Start of Given data

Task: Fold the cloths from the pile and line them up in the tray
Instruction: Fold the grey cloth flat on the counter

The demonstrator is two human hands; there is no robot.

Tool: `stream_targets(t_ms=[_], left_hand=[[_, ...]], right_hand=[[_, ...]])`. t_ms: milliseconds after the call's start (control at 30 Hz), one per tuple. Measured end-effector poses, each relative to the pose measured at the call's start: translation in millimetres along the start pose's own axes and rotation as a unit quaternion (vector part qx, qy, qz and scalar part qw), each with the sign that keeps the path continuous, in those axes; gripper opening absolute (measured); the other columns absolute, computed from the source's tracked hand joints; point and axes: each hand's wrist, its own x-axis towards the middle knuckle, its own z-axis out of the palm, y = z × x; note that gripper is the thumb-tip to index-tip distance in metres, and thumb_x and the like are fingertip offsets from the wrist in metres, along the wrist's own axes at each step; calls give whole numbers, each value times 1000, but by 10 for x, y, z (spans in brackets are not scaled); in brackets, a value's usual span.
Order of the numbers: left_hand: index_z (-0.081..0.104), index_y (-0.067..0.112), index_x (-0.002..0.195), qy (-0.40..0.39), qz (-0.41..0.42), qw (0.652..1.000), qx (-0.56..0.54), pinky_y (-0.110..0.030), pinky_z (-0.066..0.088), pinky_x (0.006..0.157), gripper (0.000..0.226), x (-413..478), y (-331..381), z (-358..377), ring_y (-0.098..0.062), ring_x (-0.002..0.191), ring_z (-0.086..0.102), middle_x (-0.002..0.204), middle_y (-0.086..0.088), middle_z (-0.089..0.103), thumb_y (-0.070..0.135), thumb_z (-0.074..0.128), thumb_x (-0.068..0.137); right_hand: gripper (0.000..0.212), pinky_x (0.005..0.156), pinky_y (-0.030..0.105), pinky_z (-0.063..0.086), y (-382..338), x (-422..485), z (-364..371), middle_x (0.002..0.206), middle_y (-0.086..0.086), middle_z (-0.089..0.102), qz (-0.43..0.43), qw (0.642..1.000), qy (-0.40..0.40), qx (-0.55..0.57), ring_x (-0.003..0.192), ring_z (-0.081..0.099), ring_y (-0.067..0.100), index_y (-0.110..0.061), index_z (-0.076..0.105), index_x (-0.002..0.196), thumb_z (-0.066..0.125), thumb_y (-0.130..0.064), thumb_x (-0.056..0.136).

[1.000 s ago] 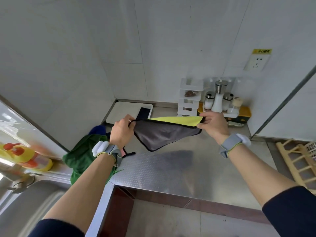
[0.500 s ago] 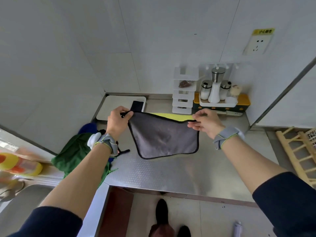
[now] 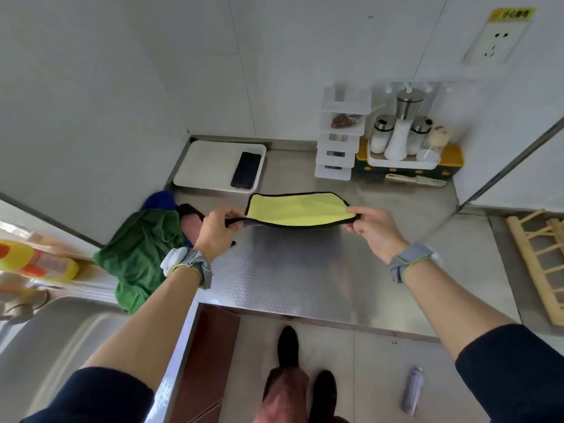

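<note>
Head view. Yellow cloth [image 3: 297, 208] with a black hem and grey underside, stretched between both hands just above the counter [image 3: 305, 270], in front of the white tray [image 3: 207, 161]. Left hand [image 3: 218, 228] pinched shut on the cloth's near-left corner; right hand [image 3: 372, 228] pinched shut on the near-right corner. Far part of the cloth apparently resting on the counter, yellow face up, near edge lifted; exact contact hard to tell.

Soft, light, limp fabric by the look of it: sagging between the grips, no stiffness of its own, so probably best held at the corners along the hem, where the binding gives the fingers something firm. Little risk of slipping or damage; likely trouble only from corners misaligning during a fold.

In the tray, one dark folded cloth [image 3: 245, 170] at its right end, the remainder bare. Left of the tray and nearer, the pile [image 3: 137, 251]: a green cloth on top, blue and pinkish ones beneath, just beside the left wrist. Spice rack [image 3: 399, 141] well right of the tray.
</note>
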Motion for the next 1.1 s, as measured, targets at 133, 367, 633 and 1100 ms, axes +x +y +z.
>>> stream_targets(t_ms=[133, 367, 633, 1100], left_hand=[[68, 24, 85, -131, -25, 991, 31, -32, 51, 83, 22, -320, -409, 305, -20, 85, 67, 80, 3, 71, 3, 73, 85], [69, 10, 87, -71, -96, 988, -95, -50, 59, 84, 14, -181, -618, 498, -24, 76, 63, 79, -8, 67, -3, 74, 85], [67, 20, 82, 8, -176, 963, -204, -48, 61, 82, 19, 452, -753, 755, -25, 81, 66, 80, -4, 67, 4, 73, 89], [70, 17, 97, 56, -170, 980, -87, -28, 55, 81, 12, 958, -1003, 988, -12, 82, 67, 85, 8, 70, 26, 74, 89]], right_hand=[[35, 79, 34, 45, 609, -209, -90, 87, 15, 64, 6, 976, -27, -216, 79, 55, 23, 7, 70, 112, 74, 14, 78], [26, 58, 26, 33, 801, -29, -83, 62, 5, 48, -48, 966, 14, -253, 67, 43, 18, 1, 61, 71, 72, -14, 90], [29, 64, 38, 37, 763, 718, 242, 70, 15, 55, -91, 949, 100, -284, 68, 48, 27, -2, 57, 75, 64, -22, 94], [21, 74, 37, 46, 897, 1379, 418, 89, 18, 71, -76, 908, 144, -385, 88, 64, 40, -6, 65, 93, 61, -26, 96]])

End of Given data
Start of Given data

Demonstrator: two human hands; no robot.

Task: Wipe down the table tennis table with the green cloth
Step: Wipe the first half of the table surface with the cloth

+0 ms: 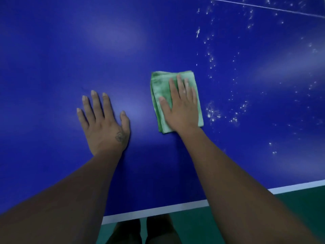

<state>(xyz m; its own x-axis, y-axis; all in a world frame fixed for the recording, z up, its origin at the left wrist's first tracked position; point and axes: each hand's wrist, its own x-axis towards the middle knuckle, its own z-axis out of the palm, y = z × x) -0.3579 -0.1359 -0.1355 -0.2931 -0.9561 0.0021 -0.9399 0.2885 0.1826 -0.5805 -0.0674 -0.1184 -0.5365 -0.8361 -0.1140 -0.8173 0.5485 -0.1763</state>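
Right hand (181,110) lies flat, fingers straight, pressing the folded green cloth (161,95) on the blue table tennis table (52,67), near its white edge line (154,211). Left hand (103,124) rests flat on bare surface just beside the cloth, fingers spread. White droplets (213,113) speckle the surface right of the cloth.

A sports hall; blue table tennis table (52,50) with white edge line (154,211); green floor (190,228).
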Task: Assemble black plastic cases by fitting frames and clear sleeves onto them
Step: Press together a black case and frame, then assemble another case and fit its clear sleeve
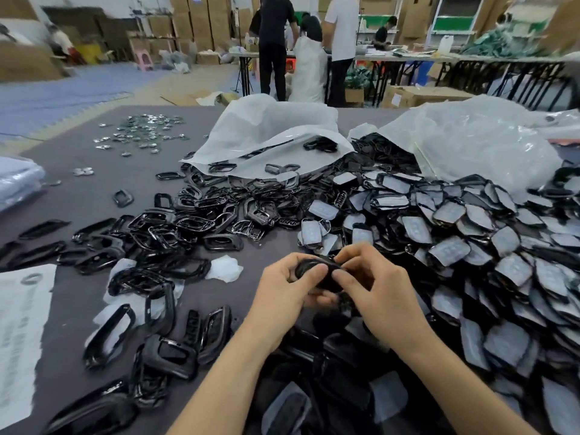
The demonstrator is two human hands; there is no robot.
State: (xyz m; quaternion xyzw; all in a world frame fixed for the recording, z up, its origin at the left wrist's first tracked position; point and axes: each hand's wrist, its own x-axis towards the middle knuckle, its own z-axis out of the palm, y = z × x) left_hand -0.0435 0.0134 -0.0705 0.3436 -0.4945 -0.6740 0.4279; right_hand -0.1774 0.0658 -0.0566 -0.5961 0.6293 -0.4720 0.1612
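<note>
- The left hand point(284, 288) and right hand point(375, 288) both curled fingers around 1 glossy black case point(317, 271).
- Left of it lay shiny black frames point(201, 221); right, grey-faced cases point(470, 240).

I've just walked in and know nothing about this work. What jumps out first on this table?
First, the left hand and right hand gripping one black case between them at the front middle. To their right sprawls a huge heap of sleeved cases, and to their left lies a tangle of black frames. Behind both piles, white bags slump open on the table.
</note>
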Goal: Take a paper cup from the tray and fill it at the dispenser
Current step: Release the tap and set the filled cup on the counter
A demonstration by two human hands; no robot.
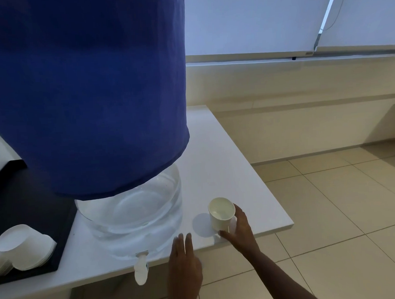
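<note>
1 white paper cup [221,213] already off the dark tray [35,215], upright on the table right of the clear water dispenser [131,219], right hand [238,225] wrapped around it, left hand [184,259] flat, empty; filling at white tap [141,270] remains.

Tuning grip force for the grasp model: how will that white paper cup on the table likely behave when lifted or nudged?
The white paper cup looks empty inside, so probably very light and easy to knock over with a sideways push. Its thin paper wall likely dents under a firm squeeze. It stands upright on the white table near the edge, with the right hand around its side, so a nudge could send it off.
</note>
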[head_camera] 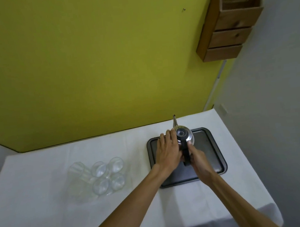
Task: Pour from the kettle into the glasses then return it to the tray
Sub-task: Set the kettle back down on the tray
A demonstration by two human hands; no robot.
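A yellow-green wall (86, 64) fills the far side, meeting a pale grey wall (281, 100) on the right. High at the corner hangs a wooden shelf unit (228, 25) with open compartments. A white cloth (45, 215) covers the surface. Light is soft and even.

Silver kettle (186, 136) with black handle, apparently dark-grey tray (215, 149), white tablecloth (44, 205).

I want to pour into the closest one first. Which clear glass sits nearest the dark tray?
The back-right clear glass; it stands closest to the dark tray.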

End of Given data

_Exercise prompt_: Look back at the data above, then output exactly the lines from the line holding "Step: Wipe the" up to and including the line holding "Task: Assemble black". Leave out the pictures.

_Result of the exercise_:
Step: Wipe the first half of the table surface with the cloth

+0 ms: 

<state>(xyz m; its own x-axis, y-axis; all in a world frame fixed for the recording, z up, its origin at the left wrist's first tracked position; point and axes: each hand's wrist, its own x-axis towards the middle knuckle, its own z-axis out of the palm, y = z × x) -0.3579 -0.1359 -0.1355 -0.2931 -0.9561 0.0021 -0.9399 0.2885 0.1826 -0.5805 -0.0674 -0.1184 -0.5365 -0.8361 -0.1140 -0.8173 0.5485 -0.1763</state>
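Right hand (181,110) lies flat, fingers straight, pressing the folded green cloth (161,95) on the blue table tennis table (52,67), near its white edge line (154,211). Left hand (103,124) rests flat on bare surface just beside the cloth, fingers spread. White droplets (213,113) speckle the surface right of the cloth.

A sports hall; blue table tennis table (52,50) with white edge line (154,211); green floor (190,228).
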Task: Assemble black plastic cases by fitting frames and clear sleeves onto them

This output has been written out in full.